What you return should match the listing exactly, minus its images.

[RECORDED DATA]

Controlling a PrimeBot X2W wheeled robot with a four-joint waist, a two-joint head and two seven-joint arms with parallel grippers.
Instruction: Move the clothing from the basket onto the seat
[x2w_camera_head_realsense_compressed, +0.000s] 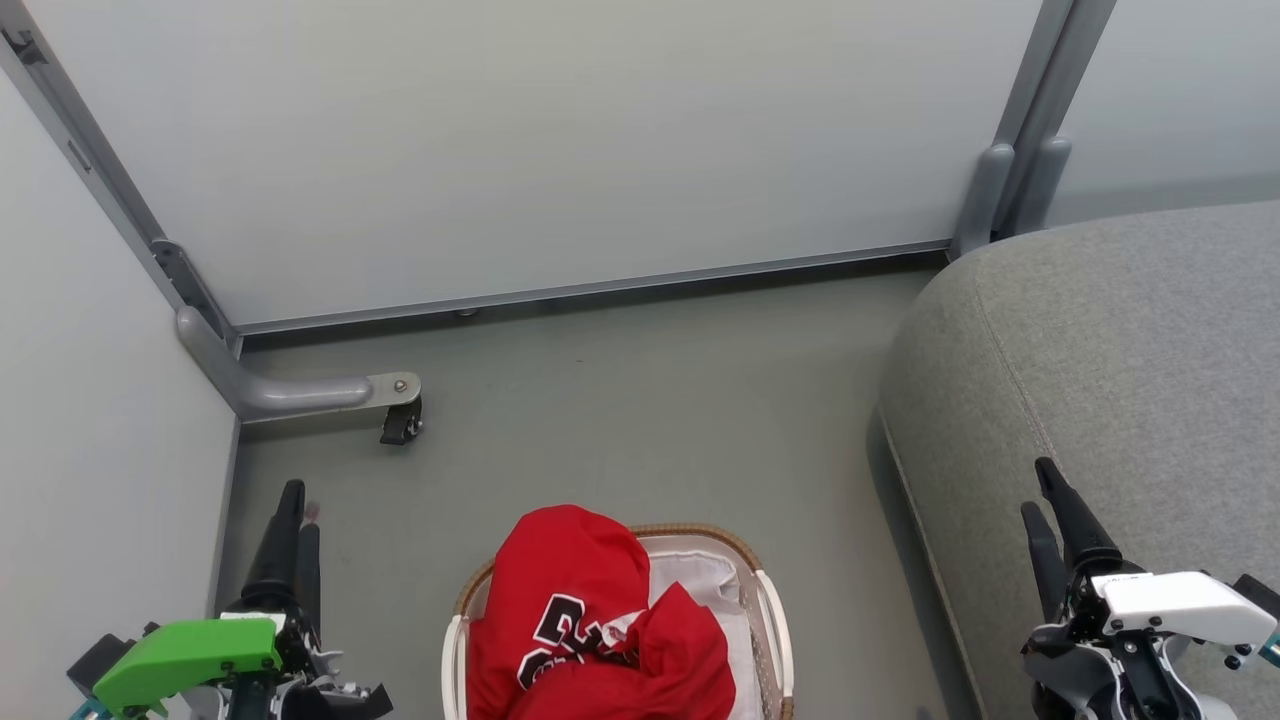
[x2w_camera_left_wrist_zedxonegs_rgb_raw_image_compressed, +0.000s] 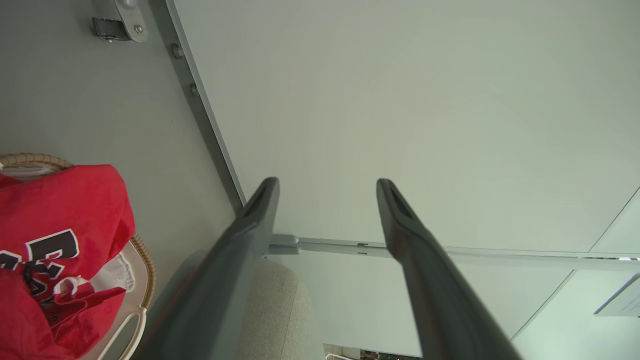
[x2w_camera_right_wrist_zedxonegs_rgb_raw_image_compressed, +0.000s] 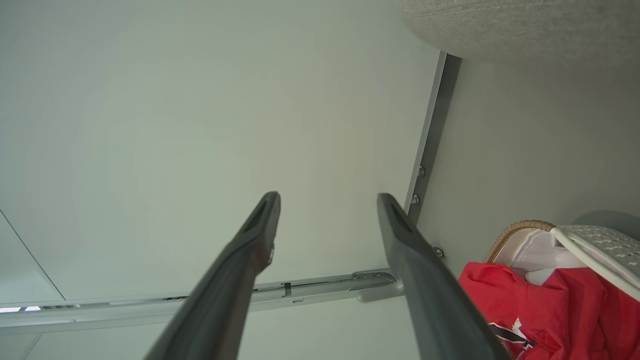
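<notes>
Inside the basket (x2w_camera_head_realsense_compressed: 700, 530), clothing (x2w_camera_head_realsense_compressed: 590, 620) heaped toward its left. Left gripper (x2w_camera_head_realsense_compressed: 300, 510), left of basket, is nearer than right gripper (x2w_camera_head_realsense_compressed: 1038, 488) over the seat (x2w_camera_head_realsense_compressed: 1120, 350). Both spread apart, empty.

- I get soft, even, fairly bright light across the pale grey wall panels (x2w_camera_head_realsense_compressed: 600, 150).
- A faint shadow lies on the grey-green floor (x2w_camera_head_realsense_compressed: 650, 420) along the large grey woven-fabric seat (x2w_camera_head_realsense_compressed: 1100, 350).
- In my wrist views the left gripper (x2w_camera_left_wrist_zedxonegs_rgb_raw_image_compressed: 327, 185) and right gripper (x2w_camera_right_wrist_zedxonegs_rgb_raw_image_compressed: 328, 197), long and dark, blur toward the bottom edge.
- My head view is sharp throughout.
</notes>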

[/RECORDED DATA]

COMPLETED TASK:
Controlling a PrimeBot X2W wheeled robot with a four-joint waist, a two-joint head and two seven-joint arms with parallel grippers.
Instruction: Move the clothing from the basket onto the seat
[x2w_camera_head_realsense_compressed, +0.000s] 
[x2w_camera_left_wrist_zedxonegs_rgb_raw_image_compressed, +0.000s] 
[x2w_camera_right_wrist_zedxonegs_rgb_raw_image_compressed, +0.000s] 
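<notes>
Inside the basket (x2w_camera_head_realsense_compressed: 700, 530), clothing (x2w_camera_head_realsense_compressed: 590, 620) heaped toward its left. Left gripper (x2w_camera_head_realsense_compressed: 300, 510), left of basket, is nearer than right gripper (x2w_camera_head_realsense_compressed: 1038, 488) over the seat (x2w_camera_head_realsense_compressed: 1120, 350). Both spread apart, empty.

- I get soft, even, fairly bright light across the pale grey wall panels (x2w_camera_head_realsense_compressed: 600, 150).
- A faint shadow lies on the grey-green floor (x2w_camera_head_realsense_compressed: 650, 420) along the large grey woven-fabric seat (x2w_camera_head_realsense_compressed: 1100, 350).
- In my wrist views the left gripper (x2w_camera_left_wrist_zedxonegs_rgb_raw_image_compressed: 327, 185) and right gripper (x2w_camera_right_wrist_zedxonegs_rgb_raw_image_compressed: 328, 197), long and dark, blur toward the bottom edge.
- My head view is sharp throughout.
</notes>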

The answer given is complete as it stands.